Either way, I tell people I generally get bored at any job if I was there more than 5 years, and expect no less from medicine, but it allows you to change quite a bit even within a non-specialty GP or Family Practitioner(if any difference).

One thing is for certain, with a high MCAT, worth fighting for, you will get into a state school with little trouble,and that saves a lot of money if you are a resident of that school’s state. Otherwise, Phd’s of science usually are accepted very readily, and for good reason.

You really should be able to find any number of satisfying jobs within medical, and can adapt to them freely, and can take jobs with less hours required. And, do casual research that may persuade people to do something better for better reasons.

Doing 80 hours a week as a resident is the heart breaker for me, since I am old enough to not want to work for peanuts or stay up late putting on a show, which it seems is the near end to endless poser showboating and silliness associated with Americans ranking 28th in Medical care. Sort of a C-Movie at that point.

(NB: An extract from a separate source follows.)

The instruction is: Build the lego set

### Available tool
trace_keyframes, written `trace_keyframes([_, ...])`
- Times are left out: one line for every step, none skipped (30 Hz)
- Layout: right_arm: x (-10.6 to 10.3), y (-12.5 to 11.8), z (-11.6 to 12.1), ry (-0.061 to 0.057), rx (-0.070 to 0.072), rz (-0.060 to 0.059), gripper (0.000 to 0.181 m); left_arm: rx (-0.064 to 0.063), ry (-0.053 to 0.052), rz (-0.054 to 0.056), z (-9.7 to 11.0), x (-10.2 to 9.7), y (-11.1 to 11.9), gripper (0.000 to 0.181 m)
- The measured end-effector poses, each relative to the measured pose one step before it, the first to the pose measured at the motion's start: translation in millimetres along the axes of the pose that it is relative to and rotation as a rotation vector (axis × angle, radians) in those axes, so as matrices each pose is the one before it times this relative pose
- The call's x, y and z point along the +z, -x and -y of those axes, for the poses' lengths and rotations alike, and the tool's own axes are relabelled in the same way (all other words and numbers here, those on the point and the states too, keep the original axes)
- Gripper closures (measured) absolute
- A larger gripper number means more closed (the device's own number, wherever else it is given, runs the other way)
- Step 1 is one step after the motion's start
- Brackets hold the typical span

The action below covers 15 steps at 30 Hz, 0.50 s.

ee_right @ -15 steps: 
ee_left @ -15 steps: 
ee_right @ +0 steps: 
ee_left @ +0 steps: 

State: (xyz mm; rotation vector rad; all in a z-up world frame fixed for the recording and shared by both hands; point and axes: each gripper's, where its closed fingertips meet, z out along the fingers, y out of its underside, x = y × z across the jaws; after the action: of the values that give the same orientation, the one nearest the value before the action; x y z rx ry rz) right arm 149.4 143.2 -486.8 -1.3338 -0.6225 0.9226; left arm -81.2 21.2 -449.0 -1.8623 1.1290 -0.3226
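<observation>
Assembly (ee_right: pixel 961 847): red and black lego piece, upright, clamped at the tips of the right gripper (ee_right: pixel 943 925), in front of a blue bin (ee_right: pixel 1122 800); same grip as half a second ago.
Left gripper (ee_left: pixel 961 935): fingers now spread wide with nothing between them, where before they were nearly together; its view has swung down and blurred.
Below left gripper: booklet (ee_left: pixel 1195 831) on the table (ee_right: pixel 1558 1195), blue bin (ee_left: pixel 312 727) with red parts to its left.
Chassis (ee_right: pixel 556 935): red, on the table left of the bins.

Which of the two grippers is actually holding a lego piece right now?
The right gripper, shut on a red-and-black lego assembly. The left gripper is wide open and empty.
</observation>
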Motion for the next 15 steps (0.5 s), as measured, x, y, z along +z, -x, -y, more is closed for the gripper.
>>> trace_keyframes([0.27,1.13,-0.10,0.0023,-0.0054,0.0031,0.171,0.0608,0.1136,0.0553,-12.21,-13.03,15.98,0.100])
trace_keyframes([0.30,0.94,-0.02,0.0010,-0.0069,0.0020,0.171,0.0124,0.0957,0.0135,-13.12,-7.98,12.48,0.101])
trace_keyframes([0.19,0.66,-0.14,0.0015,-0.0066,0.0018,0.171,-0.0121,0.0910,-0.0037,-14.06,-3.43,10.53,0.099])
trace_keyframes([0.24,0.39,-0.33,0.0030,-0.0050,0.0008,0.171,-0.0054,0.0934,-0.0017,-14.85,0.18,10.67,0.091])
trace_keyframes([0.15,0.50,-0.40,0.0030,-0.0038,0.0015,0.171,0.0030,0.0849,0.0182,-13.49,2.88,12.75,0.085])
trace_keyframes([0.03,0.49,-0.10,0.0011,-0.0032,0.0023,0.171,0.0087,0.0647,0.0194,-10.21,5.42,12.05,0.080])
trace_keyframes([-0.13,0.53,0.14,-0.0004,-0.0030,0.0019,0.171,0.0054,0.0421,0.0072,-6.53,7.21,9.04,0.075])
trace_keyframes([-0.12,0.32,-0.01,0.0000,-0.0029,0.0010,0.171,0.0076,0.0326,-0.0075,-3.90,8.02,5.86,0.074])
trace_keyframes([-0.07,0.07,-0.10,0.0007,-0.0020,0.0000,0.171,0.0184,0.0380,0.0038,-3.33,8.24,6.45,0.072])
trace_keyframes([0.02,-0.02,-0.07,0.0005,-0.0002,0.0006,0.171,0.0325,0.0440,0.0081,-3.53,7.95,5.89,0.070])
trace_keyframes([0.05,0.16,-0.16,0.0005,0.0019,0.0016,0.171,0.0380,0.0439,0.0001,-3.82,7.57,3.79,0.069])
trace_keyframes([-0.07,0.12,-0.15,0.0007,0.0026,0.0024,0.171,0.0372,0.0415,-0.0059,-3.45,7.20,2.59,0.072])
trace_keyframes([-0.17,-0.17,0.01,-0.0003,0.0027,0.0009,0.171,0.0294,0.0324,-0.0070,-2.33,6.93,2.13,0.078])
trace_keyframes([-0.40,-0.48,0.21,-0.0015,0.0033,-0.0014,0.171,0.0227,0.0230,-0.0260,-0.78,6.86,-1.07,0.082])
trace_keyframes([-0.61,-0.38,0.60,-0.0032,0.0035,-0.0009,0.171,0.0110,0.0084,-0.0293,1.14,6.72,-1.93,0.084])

I cannot even get the funding for the 2nd half of medical school, so to have my heart in it every day if it does not ever become my job is very difficult. Most will be funded and that would be a life saver for me and my attitude.



Do well on MCATs and go to the cheapest U.S. School for you = your home state or resident state by working there long enough. I qualify for 2-different states as a resident, for two different reasons, but the loans accrue a ton of interest and you are held by your short and curlys to every asshole you will meet at every hospital you work clinical or residency. That is how some work is and I would argue most work is. Tenure is becoming unacceptable and harder to expect, while corporate shares no revenues with you if you invent for them. In that respect research at a University can yield 10% of a lot of money, whereas corporate may give you a larger Christmas bonus for a $300,000,000.00 invention. See Cary Mullis and PCR, got an $8,000.00 bonus from his company for his patent.

There is a PBS series that follows doctors leaving Harvard, and it may turn you off from medicine, but it should put some perspective in your life as to how others deal with it.

Only apply to one or two schools you can be a resident citizen for if your MCATs are good. And, they will be. That way you do not fly all over wasting time and money to pay for interviews. There are enough blood suckers taking money from you in every way, associated with med-schools and all the applicants, that make the entire process more of a business more than a profession for the U.S. citizens or people practicing in the U.S.

Curt is better with this profession.